### ACTIVITY
From the listing below, pull out every line where the string "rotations" appears.

### INFORMATION SUPPLIED
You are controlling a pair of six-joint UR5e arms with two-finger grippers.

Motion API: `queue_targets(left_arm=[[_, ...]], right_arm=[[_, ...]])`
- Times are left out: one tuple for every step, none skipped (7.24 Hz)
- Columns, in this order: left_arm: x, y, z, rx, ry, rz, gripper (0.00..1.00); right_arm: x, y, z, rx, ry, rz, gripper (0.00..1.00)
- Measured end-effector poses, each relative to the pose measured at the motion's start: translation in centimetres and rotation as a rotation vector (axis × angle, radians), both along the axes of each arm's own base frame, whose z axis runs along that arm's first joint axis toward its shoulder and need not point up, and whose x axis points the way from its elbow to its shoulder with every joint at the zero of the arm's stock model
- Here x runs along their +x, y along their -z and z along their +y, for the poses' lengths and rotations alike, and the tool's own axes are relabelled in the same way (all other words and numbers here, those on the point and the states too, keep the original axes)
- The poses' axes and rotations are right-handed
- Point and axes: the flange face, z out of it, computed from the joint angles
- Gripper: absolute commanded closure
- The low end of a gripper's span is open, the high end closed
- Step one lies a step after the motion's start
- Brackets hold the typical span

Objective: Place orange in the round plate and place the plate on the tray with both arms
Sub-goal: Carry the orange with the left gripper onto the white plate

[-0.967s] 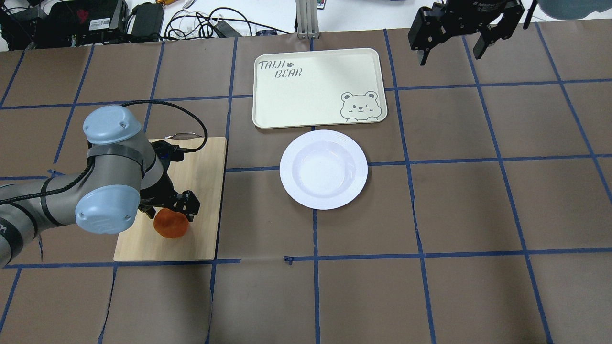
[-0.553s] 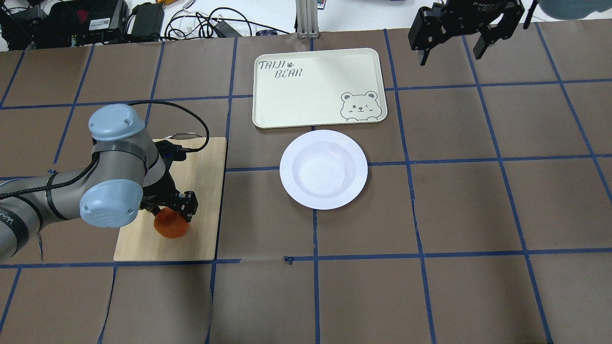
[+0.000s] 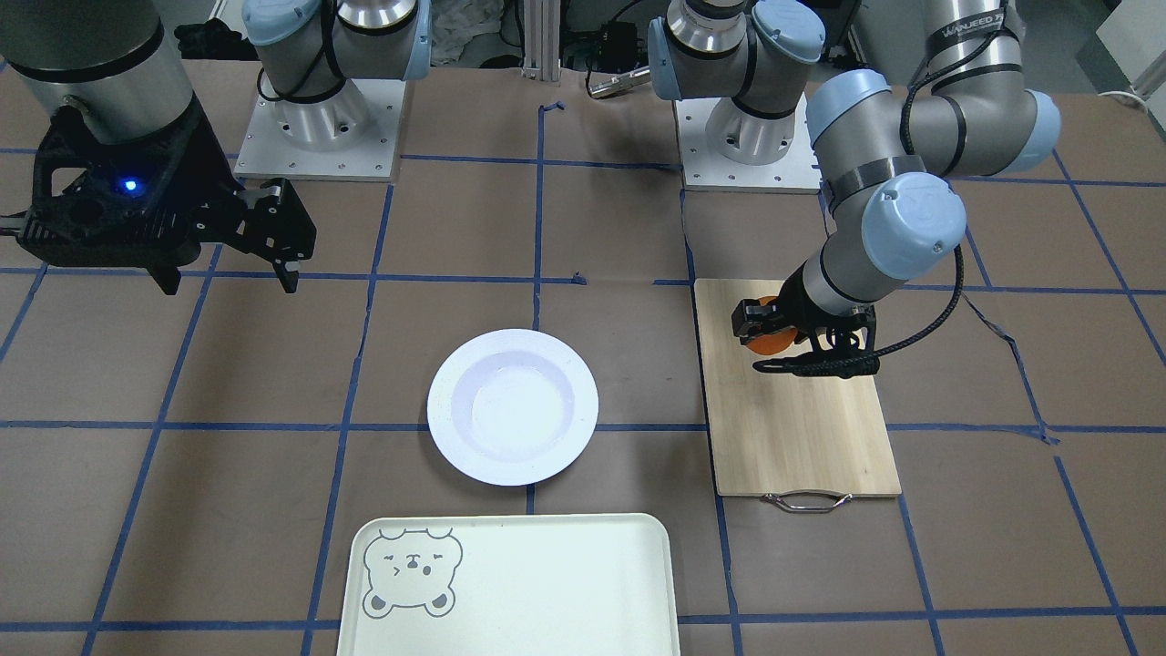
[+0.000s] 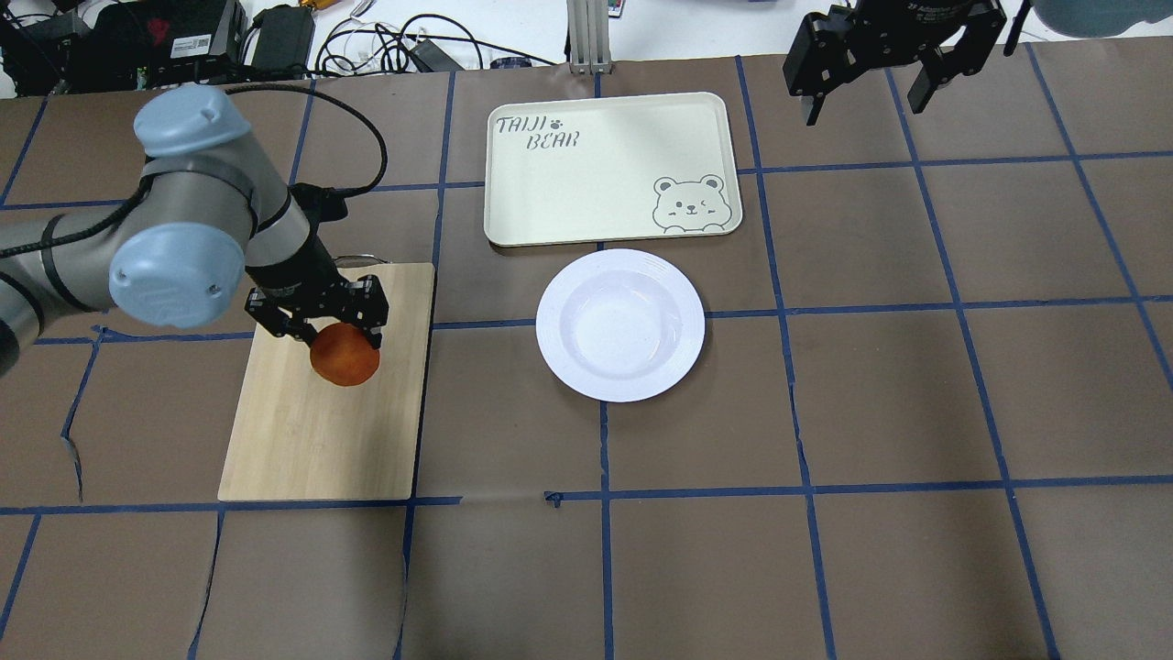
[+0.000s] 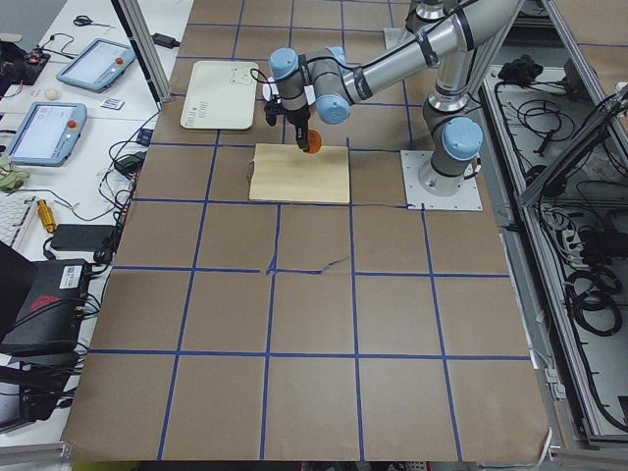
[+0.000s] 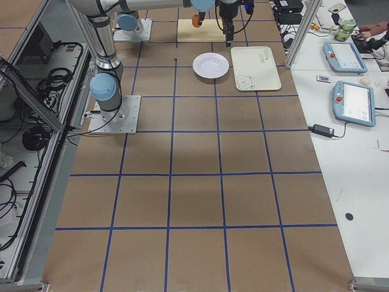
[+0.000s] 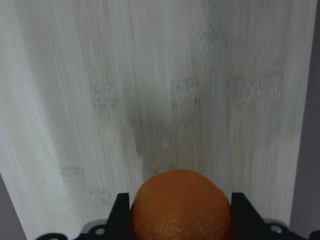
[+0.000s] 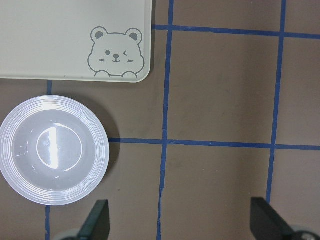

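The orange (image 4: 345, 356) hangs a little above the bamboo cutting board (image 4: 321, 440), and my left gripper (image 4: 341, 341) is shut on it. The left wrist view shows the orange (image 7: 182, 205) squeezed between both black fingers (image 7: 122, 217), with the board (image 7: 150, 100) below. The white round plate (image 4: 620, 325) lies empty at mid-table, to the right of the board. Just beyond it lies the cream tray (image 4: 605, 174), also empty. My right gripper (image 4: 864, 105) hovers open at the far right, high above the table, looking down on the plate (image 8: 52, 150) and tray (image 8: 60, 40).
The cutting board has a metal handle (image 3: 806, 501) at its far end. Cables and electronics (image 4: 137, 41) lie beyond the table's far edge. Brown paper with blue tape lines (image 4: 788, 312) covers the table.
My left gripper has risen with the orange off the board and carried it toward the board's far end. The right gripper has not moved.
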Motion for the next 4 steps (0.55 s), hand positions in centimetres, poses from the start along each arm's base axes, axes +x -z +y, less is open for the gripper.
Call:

### WRITTEN ANSWER
- Here x runs along their +x, y along their -z and z along their +y, for the poses' lengths and rotations alike, and the tool's own axes are relabelled in the same way (all other words and numbers here, those on the point and the states too, keep the original axes)
- The poses' axes and rotations are right-handed

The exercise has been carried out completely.